1331.0 - Statistics - A Powerful Edge!, 1996  
ARCHIVED ISSUE Released at 11:30 AM (CANBERRA TIME) 31/07/1998   
   Page tools: Print Print Page Print all pages in this productPrint All  
Contents >> Information Studies >> Information - Problems with Using

INFORMATION - PROBLEMS WITH USING


The previous section should have given you an idea of just how important statistical information is in modern society. Decisions that affect the lives of all Australians are often made by taking statistics into account. This places a large responsibility on people who make decisions. They should be aware of the traps one can fall into when using statistics.

This section will outline some of the problems you may encounter if you are not careful in using statistics. The quotation below from H.G. Wells was made at the beginning of the 20th century, and few would disagree that it is relevant today. The modern citizen needs to have an awareness of the problems with using statistical information.
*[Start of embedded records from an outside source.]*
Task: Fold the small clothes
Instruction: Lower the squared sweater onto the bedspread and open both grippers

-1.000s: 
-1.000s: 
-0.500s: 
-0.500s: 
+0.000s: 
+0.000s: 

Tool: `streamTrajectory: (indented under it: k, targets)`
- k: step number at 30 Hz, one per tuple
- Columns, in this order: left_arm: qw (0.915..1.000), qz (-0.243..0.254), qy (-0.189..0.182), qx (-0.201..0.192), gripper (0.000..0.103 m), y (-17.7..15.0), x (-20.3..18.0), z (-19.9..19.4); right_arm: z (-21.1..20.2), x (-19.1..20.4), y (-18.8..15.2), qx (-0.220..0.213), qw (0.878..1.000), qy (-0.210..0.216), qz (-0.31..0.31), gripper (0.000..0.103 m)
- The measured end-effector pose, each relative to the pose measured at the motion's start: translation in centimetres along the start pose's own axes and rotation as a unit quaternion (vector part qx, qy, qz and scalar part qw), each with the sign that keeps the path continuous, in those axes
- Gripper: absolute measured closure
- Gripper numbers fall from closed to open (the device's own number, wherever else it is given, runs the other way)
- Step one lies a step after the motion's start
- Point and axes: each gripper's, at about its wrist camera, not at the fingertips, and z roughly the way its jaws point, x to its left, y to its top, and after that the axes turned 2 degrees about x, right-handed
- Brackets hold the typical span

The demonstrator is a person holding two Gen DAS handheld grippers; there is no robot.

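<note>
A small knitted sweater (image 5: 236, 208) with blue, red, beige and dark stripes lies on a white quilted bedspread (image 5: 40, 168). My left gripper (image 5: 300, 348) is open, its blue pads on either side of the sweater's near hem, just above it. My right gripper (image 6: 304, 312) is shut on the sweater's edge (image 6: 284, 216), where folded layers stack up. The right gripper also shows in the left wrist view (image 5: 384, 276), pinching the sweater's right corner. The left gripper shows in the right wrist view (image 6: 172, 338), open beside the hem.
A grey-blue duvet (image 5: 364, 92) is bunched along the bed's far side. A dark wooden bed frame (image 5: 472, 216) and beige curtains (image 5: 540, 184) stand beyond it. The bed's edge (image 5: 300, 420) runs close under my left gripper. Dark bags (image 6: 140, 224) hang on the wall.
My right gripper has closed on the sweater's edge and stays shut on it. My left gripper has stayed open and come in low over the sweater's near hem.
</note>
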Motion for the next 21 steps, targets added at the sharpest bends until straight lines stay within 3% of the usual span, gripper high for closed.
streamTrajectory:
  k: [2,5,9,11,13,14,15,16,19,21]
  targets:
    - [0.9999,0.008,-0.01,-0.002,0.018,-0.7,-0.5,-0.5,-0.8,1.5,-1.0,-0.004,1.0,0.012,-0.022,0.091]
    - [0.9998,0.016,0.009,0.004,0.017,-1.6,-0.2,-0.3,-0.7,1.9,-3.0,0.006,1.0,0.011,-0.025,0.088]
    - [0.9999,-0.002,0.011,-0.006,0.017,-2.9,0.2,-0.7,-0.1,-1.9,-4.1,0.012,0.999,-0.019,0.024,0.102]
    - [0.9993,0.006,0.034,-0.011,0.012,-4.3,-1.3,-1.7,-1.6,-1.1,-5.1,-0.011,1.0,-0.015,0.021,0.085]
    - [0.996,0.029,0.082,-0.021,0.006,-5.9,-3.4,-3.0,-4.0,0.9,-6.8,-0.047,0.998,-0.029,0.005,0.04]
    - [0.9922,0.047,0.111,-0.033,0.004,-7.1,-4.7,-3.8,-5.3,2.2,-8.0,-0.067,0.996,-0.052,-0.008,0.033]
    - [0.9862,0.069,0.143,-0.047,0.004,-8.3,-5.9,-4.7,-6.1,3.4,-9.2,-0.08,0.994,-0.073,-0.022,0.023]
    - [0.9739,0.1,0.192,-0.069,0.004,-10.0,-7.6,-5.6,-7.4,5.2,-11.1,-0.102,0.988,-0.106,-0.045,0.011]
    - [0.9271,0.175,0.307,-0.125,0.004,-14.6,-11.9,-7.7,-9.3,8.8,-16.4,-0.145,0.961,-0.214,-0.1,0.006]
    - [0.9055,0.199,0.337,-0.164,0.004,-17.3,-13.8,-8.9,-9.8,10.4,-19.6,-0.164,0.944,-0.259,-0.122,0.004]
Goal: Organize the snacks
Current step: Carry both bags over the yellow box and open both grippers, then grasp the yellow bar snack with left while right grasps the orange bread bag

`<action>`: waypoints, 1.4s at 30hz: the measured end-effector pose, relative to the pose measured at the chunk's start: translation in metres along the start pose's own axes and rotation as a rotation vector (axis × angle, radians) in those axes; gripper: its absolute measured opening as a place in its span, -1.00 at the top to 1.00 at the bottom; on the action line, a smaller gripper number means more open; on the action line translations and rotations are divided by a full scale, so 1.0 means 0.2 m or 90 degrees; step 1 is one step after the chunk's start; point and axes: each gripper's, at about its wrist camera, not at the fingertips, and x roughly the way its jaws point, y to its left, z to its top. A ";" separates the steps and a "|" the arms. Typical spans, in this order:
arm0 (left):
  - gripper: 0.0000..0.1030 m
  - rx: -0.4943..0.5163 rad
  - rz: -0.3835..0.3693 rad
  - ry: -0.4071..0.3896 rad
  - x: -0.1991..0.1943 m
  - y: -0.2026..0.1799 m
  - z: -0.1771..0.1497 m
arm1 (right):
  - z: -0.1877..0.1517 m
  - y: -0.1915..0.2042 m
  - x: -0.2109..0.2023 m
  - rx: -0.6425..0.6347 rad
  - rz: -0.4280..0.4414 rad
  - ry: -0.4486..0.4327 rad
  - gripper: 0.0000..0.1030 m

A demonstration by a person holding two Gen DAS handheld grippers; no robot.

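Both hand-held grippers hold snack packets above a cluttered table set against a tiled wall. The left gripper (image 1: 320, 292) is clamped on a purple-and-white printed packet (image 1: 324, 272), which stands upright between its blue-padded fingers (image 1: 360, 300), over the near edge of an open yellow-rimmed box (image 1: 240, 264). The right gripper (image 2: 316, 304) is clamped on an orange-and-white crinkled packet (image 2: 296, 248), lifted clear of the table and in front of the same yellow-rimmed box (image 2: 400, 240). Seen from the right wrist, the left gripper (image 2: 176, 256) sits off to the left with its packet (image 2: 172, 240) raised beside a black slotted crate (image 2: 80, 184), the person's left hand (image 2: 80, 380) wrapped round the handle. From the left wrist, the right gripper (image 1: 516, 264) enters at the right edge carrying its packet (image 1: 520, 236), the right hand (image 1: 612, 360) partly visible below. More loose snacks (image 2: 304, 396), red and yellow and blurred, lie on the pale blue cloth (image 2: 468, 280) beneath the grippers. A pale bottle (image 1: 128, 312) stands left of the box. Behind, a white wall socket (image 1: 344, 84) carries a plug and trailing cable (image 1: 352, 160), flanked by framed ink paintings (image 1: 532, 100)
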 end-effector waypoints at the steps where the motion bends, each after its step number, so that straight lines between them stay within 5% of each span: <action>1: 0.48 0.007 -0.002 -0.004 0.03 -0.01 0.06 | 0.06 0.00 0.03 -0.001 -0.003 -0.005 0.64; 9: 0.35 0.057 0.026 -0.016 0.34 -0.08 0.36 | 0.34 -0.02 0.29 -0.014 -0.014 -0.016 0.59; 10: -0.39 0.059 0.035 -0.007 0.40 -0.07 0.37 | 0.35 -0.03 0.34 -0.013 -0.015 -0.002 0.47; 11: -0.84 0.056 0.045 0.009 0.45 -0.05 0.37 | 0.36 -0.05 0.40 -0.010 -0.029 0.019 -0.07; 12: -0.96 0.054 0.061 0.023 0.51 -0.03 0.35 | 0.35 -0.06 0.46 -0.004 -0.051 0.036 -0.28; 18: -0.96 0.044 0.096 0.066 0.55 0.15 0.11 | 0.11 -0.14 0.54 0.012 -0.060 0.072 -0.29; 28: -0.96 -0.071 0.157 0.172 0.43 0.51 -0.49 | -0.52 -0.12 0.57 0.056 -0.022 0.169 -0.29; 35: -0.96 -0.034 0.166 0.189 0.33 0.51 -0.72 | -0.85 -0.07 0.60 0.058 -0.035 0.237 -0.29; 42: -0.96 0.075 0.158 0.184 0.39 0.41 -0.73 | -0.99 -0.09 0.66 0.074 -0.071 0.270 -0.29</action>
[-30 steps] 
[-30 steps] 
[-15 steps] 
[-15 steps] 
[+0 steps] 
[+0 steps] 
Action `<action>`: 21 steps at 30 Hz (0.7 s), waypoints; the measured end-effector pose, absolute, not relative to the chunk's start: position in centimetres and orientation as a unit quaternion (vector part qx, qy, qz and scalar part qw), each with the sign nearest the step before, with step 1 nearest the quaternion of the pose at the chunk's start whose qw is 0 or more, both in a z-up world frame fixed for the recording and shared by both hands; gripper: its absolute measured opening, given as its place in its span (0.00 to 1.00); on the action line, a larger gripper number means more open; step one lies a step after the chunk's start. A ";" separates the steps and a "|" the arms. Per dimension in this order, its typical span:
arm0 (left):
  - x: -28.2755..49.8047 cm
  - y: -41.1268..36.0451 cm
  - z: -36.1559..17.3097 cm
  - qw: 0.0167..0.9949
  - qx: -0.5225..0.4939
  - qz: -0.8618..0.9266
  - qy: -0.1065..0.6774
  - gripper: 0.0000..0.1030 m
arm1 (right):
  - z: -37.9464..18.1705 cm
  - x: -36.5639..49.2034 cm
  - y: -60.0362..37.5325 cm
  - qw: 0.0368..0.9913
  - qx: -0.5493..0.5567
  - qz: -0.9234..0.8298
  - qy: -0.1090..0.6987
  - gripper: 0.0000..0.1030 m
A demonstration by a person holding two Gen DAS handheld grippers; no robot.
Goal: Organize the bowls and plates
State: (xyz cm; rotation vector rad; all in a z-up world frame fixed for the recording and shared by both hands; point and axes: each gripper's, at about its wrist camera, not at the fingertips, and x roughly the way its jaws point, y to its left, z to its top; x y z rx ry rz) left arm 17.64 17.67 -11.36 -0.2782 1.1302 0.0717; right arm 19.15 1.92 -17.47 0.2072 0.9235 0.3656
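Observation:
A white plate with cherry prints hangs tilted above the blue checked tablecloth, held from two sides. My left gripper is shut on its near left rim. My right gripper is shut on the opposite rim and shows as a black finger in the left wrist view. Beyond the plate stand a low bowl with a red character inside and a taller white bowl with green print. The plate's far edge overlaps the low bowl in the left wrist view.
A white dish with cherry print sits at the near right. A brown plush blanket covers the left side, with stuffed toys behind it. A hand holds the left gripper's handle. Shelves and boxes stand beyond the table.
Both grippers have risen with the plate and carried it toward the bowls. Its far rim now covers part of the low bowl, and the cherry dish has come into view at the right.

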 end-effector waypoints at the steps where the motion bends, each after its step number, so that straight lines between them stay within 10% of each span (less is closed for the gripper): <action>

“STATISTICAL THINKING WILL ONE DAY BE AS NECESSARY FOR EFFICIENT CITIZENSHIP AS THE ABILITY TO READ AND WRITE.”
H. G. Wells

MISINTERPRETATION OF STATISTICS

Misinterpretation is a good example of a common problem in the use of statistical information. It may be caused by a number of factors such as:
  • Ignoring definitions. You should always familiarise yourself with the definition of concepts surrounding statistical information you are using. If you are examining labour force issues, you should familiarise yourself with the definition of unemployment, participation rate, etc. If you are examining environmental issues, you should consider the definition of forest, woodland, extinct or endangered species, or even the definition of a National Park (which differs between States). An example of how ignoring a definition can lead to misinterpretation of data follows:

The ABS released a labour force publication in November 1992 with the following main feature:
    “AN ESTIMATED 25 PER CENT OF ALL FAMILIES HAD NO FAMILY MEMBER EMPLOYED.”

    Based on the above, a headline in a leading Australian newspaper read:
      “UNEMPLOYMENT AFFLICTS ONE IN FOUR FAMILIES.”

      This headline does not logically follow from the main feature above it. The headline represented a lack of understanding about the definition of
      unemployed. If you are not employed you may be unemployed: that is, in the labour force and actively seeking a job; OR, you may not be in the labour force, for example, you may be a student, retired or not actively looking for work.

      Just because a family has no member employed does not necessarily mean that those members are unemployed, because to be unemployed you have to be in the labour force: that is, you have to be actively seeking work. The headline showed a misinterpretation based on lack of understanding of an underlying definition.
      • Comparing statistics inappropriately. A great advantage of using statistics is that one can compare information to assess beliefs, ideas or thoughts about issues and topics. For example, you can compare: Sydney’s weather with Melbourne’s, past sporting results with the present, or whether males and females do the same amount of unpaid household work.

      However, there can be real problems in comparing statistics when the definitions, classifications or methods of collection underpinning them are different. Nowhere is this more apparent than with environmental statistics. Consider the table below.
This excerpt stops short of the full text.